TO DO —
Report all lines of the data below that hold the word "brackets".

DATA EXTRACT —
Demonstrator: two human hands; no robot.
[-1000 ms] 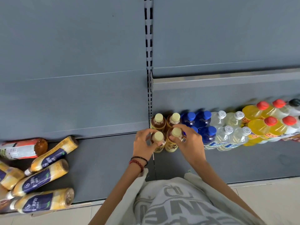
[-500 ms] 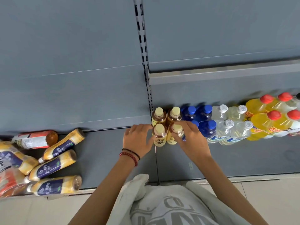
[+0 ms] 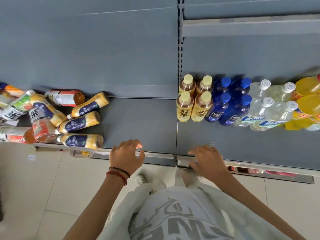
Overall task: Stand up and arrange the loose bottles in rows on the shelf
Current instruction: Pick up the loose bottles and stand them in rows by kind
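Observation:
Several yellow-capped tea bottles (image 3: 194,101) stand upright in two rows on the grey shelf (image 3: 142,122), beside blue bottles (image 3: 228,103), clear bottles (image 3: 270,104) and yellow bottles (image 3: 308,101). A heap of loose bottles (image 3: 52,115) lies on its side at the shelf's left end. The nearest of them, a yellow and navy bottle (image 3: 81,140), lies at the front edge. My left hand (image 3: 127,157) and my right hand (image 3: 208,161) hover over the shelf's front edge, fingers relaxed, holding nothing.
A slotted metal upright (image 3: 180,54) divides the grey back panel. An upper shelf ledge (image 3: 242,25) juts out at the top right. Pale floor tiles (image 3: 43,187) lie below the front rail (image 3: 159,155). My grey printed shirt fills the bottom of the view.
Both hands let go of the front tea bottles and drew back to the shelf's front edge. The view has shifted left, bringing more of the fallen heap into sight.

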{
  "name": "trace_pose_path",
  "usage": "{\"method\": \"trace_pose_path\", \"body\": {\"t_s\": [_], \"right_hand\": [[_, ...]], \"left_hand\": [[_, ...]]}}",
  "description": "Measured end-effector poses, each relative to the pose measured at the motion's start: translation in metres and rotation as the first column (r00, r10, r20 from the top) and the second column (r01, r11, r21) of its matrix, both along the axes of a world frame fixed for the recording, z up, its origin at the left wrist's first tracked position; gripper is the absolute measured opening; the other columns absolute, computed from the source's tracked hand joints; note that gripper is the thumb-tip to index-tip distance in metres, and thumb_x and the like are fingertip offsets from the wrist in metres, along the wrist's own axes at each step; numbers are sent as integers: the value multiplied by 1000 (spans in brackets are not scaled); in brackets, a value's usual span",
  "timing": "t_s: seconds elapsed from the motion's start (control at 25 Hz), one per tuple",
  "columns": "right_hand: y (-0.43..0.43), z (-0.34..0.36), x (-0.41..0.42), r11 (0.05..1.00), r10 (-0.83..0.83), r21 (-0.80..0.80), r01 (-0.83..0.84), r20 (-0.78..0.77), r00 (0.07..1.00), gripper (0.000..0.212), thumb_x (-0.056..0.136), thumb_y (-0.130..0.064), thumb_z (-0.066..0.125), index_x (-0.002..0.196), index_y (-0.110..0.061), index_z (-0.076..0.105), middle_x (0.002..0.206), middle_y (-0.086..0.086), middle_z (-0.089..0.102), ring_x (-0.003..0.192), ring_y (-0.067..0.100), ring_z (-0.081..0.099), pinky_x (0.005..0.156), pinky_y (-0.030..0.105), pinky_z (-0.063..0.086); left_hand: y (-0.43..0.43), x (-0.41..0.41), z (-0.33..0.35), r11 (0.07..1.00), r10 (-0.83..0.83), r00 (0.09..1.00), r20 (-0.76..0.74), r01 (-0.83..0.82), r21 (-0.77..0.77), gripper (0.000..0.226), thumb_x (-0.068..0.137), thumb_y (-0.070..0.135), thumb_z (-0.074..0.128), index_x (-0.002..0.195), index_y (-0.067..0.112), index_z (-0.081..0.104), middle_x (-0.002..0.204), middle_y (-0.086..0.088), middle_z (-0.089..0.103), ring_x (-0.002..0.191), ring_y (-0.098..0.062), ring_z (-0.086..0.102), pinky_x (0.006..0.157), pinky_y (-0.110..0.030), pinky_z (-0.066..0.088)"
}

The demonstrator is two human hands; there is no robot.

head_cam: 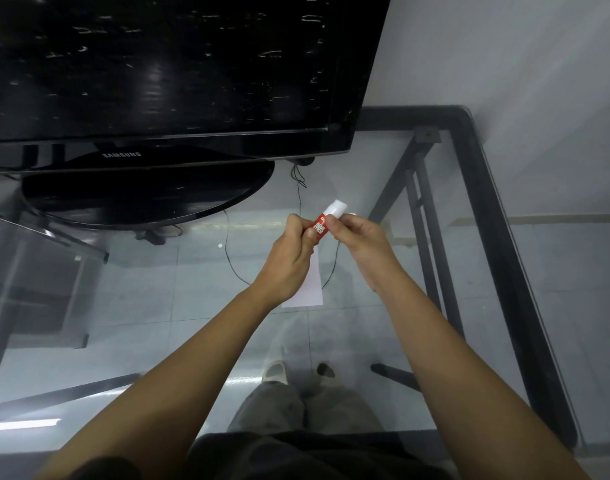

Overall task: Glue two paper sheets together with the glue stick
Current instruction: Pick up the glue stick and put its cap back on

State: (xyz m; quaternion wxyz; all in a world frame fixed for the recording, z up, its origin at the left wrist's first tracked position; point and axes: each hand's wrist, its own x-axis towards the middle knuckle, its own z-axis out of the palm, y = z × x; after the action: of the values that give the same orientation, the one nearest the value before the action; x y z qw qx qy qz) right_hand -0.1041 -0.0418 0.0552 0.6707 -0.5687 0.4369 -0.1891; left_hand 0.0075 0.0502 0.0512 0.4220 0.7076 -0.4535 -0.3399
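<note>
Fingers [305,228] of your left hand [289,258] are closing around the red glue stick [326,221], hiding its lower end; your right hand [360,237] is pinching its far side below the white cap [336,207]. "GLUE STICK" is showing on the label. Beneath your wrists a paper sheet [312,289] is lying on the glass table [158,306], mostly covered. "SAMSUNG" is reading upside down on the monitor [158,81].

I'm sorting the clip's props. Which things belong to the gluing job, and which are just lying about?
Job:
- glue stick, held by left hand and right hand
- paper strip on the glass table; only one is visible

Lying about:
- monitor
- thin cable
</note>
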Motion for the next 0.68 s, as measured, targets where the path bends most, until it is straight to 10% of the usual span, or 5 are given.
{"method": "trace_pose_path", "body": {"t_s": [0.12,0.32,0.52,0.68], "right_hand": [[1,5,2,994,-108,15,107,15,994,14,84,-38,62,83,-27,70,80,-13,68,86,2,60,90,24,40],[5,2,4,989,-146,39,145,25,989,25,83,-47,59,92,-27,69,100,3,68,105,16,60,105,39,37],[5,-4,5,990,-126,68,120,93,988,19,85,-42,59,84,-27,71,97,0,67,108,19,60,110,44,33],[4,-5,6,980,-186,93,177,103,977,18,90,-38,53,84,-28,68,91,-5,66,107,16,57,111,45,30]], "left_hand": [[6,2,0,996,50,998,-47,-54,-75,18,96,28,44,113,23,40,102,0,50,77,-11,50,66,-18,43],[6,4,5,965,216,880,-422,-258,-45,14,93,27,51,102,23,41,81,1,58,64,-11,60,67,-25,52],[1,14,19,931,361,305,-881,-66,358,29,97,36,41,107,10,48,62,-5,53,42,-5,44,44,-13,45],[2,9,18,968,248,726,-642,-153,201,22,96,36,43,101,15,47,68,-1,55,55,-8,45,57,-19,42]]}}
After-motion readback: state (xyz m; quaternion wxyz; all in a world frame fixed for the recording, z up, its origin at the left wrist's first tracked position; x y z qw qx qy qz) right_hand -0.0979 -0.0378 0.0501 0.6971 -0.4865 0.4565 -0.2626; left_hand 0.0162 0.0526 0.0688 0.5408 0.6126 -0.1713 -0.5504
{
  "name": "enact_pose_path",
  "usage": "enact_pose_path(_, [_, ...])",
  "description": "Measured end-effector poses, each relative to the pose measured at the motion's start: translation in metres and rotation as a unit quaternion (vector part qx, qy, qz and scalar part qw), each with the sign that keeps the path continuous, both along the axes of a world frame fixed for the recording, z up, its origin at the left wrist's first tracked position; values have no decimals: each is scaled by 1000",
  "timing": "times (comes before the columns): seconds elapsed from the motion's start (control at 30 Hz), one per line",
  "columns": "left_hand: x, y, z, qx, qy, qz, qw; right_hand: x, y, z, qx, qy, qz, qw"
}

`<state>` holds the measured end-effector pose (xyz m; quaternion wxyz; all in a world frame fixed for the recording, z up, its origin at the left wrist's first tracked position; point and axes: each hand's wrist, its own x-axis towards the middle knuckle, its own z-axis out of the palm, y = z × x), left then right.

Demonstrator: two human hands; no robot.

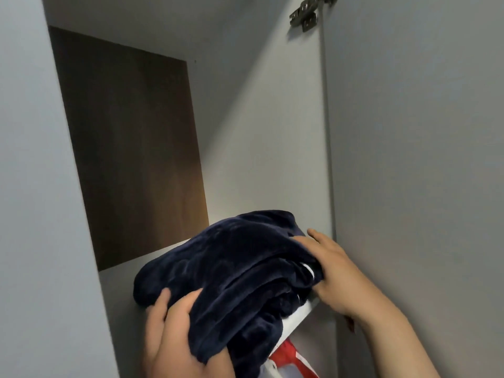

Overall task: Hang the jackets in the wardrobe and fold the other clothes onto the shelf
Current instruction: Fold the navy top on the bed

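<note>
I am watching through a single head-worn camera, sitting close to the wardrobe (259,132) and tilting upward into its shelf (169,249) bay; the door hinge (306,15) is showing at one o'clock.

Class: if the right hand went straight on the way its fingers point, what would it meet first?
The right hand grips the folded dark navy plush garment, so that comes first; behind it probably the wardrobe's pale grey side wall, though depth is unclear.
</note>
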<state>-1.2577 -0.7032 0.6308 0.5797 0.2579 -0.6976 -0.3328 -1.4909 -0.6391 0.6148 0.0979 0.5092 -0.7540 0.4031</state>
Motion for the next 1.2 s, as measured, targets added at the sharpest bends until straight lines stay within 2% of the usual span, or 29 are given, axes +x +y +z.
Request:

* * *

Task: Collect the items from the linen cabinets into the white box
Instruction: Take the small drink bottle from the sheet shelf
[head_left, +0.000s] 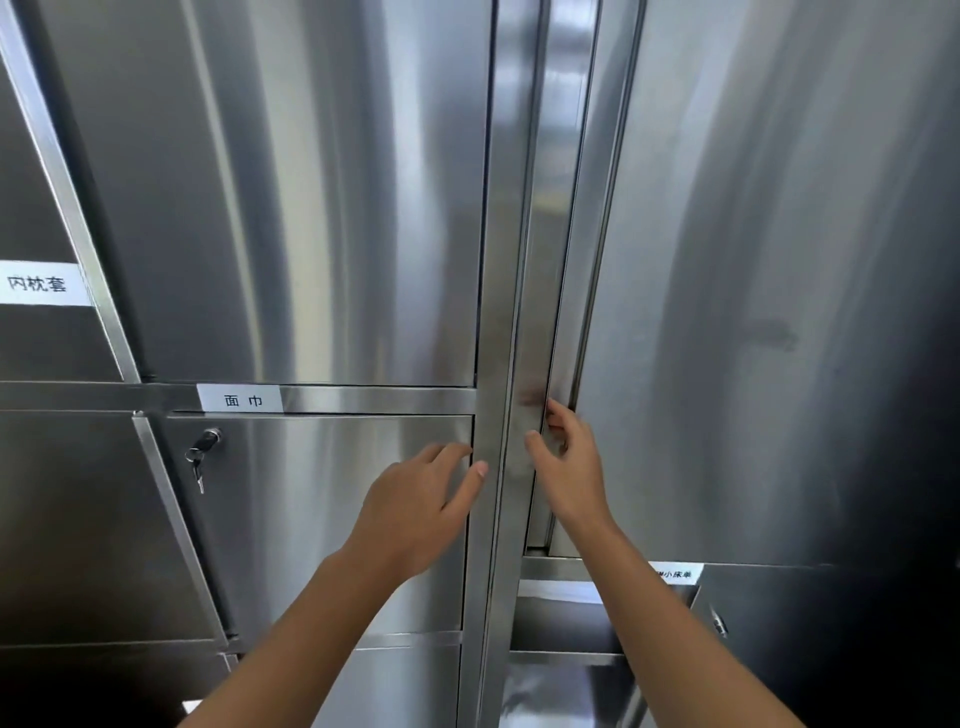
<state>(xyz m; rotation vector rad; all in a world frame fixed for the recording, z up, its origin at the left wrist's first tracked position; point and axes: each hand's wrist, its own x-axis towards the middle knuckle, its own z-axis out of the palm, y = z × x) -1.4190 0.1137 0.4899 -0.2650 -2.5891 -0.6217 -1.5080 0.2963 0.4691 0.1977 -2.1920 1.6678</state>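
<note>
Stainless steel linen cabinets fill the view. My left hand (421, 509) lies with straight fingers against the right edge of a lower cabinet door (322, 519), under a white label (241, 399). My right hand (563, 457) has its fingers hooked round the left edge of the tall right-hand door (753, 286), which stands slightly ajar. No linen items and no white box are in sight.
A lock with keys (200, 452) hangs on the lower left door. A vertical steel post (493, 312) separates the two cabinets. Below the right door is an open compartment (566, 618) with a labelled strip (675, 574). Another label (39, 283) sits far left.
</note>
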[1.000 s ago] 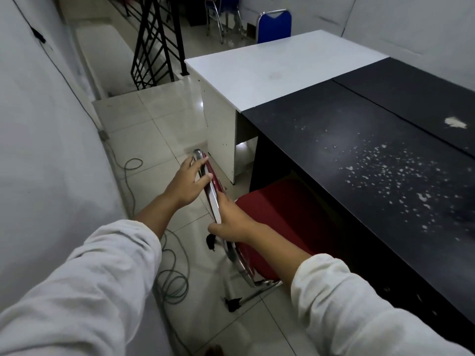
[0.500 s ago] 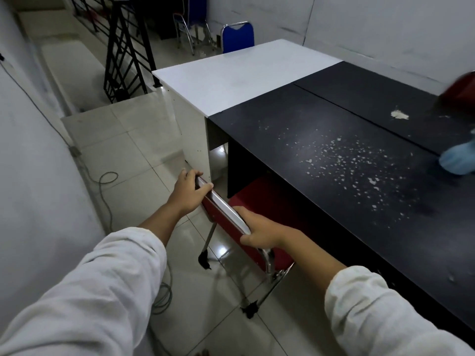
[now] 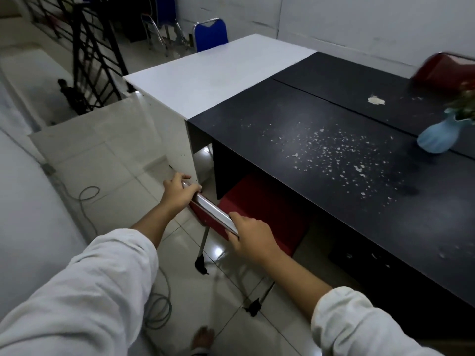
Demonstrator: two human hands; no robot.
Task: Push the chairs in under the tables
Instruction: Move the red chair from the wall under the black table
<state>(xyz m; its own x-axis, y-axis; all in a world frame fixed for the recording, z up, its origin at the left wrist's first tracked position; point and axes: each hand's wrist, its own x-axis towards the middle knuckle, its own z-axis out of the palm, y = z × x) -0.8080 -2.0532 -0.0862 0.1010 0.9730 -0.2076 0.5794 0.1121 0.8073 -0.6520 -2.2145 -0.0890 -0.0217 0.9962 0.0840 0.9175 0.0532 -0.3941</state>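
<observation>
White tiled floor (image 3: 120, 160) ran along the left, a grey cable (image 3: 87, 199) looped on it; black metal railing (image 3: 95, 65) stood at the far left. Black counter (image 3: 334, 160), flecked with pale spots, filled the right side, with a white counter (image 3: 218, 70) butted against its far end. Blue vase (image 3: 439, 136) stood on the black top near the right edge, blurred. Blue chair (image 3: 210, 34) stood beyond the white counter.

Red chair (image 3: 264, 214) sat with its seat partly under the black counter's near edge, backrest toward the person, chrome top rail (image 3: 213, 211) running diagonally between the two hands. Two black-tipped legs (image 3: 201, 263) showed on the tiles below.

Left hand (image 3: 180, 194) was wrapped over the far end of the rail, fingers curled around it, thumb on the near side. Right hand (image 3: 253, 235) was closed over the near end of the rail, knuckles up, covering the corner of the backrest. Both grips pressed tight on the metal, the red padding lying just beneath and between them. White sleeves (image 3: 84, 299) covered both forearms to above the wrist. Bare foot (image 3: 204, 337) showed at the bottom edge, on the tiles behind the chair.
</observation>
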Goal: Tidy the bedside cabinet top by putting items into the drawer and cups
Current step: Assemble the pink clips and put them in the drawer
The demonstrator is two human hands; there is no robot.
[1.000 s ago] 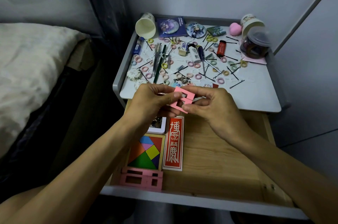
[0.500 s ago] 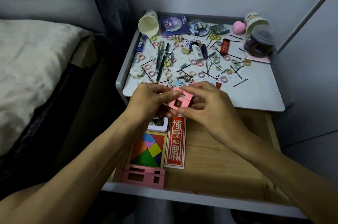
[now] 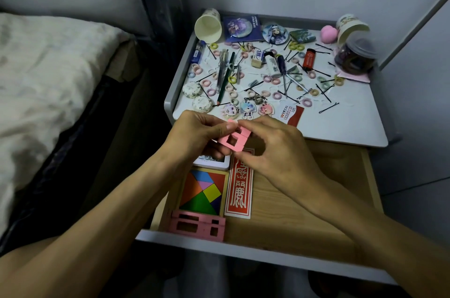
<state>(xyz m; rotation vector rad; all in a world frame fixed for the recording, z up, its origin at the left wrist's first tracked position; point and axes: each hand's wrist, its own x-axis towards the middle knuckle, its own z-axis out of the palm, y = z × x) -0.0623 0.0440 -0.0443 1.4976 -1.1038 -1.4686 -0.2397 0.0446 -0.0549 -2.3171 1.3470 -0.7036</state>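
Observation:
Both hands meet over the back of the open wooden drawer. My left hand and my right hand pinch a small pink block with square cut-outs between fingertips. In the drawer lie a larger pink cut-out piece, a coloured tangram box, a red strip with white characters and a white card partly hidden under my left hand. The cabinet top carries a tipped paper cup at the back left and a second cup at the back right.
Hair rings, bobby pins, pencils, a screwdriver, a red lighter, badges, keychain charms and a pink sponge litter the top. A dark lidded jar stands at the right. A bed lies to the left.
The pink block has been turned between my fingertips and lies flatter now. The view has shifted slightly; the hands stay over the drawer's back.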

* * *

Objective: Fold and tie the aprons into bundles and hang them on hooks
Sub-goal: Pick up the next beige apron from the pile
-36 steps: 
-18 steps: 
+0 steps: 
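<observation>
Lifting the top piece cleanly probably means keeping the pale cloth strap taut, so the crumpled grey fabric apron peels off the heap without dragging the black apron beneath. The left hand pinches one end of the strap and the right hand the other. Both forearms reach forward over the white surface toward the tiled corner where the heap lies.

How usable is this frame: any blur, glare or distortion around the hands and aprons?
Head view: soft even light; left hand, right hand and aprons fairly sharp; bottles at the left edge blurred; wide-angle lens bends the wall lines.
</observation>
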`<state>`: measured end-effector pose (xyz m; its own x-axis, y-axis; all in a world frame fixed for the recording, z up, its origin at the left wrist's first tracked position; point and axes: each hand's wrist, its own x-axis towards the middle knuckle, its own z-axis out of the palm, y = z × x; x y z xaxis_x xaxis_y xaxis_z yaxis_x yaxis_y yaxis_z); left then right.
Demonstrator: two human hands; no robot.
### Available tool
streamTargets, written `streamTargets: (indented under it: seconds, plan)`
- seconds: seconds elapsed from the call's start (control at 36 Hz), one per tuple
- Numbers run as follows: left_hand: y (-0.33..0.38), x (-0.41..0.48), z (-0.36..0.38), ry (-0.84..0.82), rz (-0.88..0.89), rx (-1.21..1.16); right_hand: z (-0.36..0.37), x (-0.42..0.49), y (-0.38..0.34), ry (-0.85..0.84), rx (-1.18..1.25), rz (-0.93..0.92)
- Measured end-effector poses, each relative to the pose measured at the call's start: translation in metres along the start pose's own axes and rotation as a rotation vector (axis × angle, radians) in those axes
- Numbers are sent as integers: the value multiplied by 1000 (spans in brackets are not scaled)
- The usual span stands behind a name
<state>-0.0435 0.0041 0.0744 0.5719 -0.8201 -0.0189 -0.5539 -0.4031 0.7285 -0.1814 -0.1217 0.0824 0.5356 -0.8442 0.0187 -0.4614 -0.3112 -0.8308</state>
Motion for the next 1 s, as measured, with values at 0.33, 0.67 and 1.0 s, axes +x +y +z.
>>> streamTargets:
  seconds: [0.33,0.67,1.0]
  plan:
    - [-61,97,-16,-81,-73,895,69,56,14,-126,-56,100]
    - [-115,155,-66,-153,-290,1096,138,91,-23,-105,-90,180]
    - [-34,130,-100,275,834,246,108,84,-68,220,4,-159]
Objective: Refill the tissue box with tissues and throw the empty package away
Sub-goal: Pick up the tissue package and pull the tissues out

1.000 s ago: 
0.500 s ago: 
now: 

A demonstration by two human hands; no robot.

SOLUTION TO THE EXERCISE —
  "description": "Measured end-effector poses, each relative to the pose measured at the motion's start: translation in metres and rotation as the first column (r00, r10, r20 from the top) and the second column (r01, r11, r21) of its matrix, both along the axes of a world frame fixed for the recording, z up, its origin at the left wrist's first tracked position; gripper is the absolute measured opening; the other columns absolute, computed from the source's tracked hand joints; note that gripper is the thumb-tip to index-tip distance in metres, and thumb_x and the like are fingertip offsets from the wrist in metres, along the wrist's own axes at each step; numbers are sent as integers: the value multiplied by 1000 (spans in brackets are not scaled); in brackets, a value's usual span",
- Numbers are sent as integers: the value multiplied by 1000 (spans in brackets are not scaled)

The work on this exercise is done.